• PROMPT
Extract the lines from the first line of the records below through the line containing "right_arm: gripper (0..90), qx", inclusive, and reproduce them exactly as written.

Dataset records
-*-*-

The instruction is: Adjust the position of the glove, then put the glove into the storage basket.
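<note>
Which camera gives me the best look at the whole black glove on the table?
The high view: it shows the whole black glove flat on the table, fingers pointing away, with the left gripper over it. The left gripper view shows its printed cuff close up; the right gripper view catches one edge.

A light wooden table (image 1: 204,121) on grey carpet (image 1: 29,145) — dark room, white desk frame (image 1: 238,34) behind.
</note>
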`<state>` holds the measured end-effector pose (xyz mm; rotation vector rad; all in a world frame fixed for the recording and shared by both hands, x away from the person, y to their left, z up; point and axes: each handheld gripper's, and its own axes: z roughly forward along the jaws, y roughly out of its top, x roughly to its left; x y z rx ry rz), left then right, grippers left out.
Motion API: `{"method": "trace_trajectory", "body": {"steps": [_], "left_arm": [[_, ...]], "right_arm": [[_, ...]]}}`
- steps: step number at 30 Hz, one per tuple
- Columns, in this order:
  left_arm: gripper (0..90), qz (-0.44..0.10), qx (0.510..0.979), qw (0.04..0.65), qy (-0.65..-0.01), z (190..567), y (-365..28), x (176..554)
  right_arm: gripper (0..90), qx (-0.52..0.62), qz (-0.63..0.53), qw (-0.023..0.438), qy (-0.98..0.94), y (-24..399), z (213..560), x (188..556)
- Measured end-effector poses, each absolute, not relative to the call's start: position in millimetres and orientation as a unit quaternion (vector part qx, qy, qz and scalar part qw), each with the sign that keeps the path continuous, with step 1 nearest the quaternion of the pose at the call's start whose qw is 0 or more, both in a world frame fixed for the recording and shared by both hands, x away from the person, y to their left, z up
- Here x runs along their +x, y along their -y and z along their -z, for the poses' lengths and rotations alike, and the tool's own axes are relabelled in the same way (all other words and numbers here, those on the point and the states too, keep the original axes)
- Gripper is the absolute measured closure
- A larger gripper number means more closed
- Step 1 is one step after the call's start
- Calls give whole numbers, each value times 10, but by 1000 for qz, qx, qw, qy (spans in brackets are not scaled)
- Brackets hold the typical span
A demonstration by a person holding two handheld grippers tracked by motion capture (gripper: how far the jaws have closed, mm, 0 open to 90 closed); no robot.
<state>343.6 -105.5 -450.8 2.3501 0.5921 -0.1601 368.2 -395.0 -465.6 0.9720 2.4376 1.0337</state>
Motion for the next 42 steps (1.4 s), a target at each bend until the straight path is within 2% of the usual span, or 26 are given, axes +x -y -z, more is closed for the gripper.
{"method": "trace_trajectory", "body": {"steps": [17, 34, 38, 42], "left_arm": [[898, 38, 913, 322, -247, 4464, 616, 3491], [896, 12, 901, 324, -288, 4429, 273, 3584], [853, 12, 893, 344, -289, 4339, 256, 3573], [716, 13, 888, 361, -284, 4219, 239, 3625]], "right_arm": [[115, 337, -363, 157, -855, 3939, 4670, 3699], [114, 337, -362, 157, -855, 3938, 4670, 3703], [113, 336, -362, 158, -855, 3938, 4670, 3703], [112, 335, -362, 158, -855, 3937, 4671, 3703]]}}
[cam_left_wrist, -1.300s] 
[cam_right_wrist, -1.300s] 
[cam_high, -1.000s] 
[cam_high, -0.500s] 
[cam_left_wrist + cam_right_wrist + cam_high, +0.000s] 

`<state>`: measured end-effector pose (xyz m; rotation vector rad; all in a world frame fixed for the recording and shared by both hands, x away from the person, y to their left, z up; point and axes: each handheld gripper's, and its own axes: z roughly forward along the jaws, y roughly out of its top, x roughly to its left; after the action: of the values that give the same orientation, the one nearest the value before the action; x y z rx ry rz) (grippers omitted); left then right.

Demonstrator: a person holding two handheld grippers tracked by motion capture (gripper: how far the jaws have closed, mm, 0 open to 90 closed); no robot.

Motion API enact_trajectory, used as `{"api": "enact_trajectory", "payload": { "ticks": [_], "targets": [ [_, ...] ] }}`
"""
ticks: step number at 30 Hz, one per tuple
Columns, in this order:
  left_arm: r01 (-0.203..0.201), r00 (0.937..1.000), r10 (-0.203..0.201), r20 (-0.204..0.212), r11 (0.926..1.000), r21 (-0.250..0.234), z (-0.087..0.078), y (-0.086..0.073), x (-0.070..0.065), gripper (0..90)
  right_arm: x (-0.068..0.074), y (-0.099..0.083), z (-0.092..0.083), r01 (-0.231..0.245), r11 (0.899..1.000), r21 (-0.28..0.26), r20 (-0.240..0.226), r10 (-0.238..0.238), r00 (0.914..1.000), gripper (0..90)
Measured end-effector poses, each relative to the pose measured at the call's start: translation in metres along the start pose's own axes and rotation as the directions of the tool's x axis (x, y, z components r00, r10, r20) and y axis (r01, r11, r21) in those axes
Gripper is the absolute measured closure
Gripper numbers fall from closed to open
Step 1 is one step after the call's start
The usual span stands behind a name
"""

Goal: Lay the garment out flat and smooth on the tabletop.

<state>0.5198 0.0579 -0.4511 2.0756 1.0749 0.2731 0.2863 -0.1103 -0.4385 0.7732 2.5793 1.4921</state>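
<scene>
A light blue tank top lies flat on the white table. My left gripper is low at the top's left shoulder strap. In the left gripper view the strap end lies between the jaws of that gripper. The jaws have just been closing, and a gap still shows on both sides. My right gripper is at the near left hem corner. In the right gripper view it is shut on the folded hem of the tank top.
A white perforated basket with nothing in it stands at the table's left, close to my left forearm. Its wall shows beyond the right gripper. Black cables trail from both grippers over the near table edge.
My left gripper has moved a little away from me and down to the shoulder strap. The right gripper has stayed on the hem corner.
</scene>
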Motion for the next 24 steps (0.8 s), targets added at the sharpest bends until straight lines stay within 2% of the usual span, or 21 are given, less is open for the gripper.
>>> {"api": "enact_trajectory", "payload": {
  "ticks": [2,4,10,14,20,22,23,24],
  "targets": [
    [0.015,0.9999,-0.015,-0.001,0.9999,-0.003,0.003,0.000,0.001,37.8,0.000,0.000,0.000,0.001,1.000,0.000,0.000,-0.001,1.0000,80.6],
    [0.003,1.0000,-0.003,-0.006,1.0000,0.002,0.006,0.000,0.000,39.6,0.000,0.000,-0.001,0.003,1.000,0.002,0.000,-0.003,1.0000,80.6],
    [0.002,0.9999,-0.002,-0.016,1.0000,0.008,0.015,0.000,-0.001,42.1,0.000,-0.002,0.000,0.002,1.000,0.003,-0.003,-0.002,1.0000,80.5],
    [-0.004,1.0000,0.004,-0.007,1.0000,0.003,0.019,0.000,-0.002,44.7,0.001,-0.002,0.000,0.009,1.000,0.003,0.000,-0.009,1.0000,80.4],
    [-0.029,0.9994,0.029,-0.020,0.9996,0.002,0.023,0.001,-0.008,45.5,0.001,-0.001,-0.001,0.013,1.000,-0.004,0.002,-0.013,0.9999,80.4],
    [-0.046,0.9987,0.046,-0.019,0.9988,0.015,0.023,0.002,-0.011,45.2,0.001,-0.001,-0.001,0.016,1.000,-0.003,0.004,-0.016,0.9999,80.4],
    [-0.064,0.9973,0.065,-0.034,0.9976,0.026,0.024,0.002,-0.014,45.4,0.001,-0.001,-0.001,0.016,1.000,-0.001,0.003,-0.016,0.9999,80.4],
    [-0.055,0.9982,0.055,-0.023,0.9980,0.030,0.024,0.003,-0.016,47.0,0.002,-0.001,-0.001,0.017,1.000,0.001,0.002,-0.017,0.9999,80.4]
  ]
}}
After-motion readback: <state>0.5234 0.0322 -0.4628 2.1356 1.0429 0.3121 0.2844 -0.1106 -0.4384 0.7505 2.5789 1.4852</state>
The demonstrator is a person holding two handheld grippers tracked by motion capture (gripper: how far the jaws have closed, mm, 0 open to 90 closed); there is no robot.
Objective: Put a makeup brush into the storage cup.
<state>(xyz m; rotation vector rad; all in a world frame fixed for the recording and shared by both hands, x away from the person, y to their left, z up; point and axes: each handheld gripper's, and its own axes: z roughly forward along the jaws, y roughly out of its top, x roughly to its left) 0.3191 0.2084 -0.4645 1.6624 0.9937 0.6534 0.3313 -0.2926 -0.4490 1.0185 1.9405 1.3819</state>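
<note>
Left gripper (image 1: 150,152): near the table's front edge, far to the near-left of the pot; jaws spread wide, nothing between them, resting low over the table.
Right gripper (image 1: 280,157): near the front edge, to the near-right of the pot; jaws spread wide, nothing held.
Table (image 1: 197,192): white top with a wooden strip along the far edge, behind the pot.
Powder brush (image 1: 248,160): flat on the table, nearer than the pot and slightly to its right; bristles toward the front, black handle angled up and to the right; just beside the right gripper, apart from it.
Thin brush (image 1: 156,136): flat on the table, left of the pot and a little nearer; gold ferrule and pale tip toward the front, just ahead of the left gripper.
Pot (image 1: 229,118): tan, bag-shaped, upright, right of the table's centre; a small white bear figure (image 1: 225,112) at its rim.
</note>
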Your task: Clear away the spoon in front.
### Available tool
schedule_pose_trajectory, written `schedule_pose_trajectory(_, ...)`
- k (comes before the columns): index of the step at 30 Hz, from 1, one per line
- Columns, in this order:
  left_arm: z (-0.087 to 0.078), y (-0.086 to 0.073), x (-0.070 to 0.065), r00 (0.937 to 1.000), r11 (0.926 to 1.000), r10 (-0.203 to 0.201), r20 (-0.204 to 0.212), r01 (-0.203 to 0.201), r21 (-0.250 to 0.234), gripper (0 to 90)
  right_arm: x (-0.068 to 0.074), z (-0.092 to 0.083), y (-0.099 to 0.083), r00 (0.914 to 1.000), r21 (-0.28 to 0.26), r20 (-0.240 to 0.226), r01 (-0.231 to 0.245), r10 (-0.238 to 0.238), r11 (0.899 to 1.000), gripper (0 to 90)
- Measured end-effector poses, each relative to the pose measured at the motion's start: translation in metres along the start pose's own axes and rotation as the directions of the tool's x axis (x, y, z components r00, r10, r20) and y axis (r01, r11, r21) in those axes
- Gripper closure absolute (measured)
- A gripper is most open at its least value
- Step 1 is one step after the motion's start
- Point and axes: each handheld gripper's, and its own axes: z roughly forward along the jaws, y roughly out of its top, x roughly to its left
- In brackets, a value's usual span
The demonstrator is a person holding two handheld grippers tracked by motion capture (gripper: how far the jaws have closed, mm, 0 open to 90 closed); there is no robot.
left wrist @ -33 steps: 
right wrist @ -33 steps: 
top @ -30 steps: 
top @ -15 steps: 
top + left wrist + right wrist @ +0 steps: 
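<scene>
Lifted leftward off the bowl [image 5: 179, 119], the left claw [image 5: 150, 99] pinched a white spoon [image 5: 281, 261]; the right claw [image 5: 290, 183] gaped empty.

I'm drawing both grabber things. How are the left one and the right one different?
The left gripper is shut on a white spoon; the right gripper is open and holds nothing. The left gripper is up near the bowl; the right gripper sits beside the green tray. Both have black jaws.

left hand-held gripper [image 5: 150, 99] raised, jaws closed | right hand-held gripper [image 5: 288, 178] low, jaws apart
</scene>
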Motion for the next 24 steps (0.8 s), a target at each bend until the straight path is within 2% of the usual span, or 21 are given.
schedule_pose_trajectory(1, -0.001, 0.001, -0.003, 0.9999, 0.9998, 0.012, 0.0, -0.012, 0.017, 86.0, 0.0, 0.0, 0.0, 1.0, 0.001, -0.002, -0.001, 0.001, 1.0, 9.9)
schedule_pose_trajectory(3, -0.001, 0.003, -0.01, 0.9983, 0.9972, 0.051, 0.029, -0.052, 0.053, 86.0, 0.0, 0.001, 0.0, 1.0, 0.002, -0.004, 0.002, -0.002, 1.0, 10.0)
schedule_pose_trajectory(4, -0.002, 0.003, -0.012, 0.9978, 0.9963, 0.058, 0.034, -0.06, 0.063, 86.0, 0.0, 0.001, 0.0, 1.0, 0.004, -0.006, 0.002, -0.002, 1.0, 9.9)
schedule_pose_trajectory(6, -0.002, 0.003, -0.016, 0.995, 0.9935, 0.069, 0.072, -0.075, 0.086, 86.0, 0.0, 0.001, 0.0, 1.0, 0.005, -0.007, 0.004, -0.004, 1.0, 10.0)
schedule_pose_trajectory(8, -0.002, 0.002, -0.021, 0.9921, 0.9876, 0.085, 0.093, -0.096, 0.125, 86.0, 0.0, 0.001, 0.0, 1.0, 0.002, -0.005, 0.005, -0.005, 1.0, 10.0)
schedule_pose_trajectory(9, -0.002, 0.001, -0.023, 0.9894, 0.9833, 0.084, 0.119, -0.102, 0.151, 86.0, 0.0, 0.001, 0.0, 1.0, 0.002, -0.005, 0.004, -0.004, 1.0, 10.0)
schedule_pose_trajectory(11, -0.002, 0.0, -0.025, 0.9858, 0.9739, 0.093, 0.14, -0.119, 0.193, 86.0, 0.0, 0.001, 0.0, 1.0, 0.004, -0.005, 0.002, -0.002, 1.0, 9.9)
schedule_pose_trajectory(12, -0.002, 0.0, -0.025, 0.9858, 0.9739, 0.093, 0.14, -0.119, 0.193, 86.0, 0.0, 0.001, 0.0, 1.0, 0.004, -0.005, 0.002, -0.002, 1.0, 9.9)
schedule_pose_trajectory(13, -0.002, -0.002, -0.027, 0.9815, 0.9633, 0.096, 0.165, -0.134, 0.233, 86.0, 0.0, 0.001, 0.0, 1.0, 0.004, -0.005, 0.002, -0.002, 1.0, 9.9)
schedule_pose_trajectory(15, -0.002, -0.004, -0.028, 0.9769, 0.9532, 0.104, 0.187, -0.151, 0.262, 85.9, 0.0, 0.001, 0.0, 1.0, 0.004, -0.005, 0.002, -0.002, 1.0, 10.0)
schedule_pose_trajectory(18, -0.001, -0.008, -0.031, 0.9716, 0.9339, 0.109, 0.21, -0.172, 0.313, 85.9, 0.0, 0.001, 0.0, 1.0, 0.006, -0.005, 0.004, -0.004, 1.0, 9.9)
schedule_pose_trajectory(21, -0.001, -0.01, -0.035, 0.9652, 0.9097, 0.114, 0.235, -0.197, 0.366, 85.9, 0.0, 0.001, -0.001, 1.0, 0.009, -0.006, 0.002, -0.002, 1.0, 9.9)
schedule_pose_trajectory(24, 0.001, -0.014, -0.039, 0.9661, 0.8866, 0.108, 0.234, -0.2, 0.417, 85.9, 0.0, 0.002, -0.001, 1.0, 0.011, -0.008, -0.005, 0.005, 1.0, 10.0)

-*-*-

• EXERCISE RESULT
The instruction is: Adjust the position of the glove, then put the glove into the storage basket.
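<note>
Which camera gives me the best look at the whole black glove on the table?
The high view: it shows the whole black glove flat on the table, fingers pointing away, with the left gripper over it. The left gripper view shows its printed cuff close up; the right gripper view catches one edge.

A light wooden table (image 1: 204,121) on grey carpet (image 1: 29,145) — dark room, white desk frame (image 1: 238,34) behind.
</note>
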`<state>` holds the measured end-effector pose (xyz mm; rotation vector rad; all in a world frame fixed for the recording and shared by both hands, x away from the person, y to their left, z up; point and axes: each handheld gripper's, and its own axes: z roughly forward along the jaws, y roughly out of its top, x roughly to its left; x y z rx ry rz), left then right, grippers left out.
Motion API: `{"method": "trace_trajectory", "body": {"steps": [_], "left_arm": [[_, ...]], "right_arm": [[_, ...]]}}`
- steps: step number at 30 Hz, one per tuple
- Columns, in this order:
  left_arm: gripper (0..90), qz (-0.44..0.10), qx (0.510..0.979), qw (0.04..0.65), qy (-0.65..-0.01), z (190..567), y (-365..28), x (176..554)
  right_arm: gripper (0..90), qx (-0.52..0.62), qz (-0.63..0.53), qw (-0.023..0.438), qy (-0.98..0.94), y (-24..399), z (213..560), x (188..556)

This exercise requires no further response.